Living in perfect harmony

Es ist wieder so weit: Noten müssen vergeben werden – hier in Niedersachsen geschieht das vor der Zeugnisvergabe. Die Noten müssen mit den SuS besprochen werden. In Schleswig-Holstein war das untersagt  – das hatte Vorteile. Notengebung gibt immer Ärger. In Regel läuft es auf einige Grundfragen heraus:

  • Was muss stärker gewichtet werden: Qualität oder Quantität?
  • Hat ein Schüler oder eine Schülerin, die sich aktiv am Unterricht beteiligt ein „Befriedigend“ verdient, auch wenn die fachliche Leistung nicht stimmt?
  • Darf eine stille Schülerin (sorry Mädels), die alle zwei Stunden fulminante Beiträge liefert und ansonsten 14 Punkte schreibt, ein „Sehr gut“ erhalten?
  • Dürfen Unterrichtsstörungen (Oberstufe) mit bei der mündlichen Note berücksichtigt werden?
  • usw.

SuS halten hierbei „mündliche Noten“ für besonders kritisch, obwohl man im schriftlichen Umfeld auch trefflich hinsichtlich der Objektivität streiten kann.
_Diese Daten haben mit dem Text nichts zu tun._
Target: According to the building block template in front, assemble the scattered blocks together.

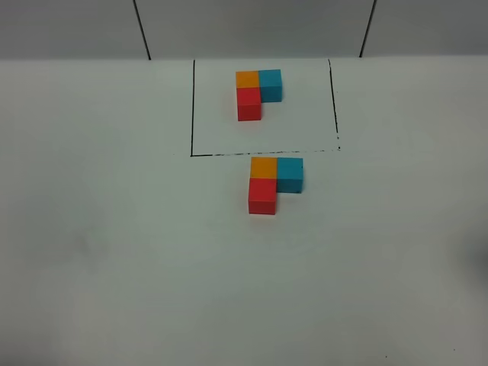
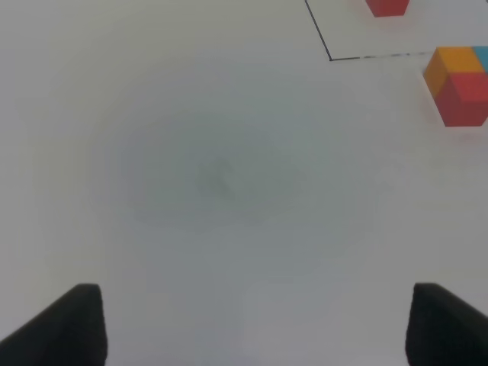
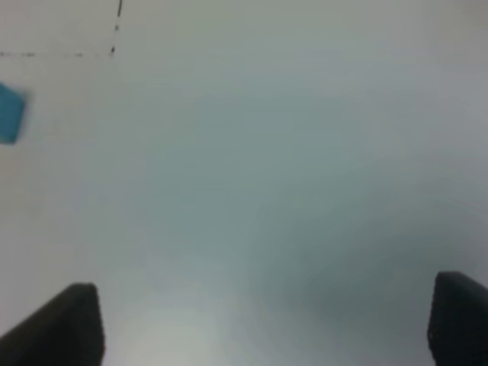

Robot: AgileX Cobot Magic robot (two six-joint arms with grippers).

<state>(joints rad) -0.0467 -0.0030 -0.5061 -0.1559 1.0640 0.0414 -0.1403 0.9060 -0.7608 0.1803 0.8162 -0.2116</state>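
Smooth white table carries scattered blocks joined in an L.

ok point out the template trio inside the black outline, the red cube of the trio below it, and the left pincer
template trio (image 1: 257,91): exterior high view, on its middle where the cubes meet
red cube (image 1: 262,196): exterior high view, on its top face
left pincer (image 2: 252,324): left wrist view, midway between the two dark fingertips

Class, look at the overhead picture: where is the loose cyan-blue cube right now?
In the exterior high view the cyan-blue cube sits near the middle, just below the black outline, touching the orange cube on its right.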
Oft besteht ein Ausweg darin, massiv zu dokumentieren, d.h. z.B. nach jeder Stunde Notizen anzufertigen. Dann stehen da Plus- und Minuszeichen, die genau so subjektiv sind wie die Generalabrechnung nach mehreren Wochen. Da kann das zitierte stille Mädchen schnell bei dokumentierten Null Punkten stehen – aber das wenigstens objektiv, oder?

Die Plus- und Minuszeichen stehen – da bleibt kein pädagogischer Spielraum für denjenigen, der sich durch harte Arbeit bemüht und in der alles entscheidenden Klausur die rettende Vier erreicht. Die geht dann im Minussumpf unter und trotzdem kommt dann der Unterkurs. Motivierend.

Die Zeiten werden härter. Die Studienanforderungen höher. Der NC droht selbst Einserkandidaten in z.b. dem Bereich Medizin. Die Nerven werden dünner. Bei SuS. Bei LuL, die aus der Schlacht ziehen. Es wird verglichen, gerade bei den Kollegen und Kolleginnen, die aus Gründen der Transparenz ihre Noten öffentlich vor der Lerngruppe besprechen. Da kommen natürlich auch Konflikte offen zutage. Gut so. Schwierig wird es, wenn es dabei Mitschüler trifft, wo ich doch die ZIelscheibe sein sollte, weil ich die Noten gebe – es ist mein Job.

Fazit:

Wie man es macht, man macht es immer irgendwo falsch. Man tut immer irgendwo irgendwem Unrecht. Am wenigsten Ärger wird man wahrscheinlich haben, wenn man die Schwachen nicht berücksichtigt.

Das dicke Fell, dass mir das rein garnichts ausmacht, besitze ich bis heute nicht. Und wenn sich in mir kein Gewissen regt, kämpfe ich immer noch dagegen an.

Und:

Mich freut jeder Schüler und jede Schülerin, die mich in dieser Beziehung sachlich und offen kritisiert, denn bei allen Unanehmlichkeiten zeugt es von einem gewissen Maß an Vertrauen und – Mündigkeit (die wollen wir auf einem humanistischen Gymnasium ja auch).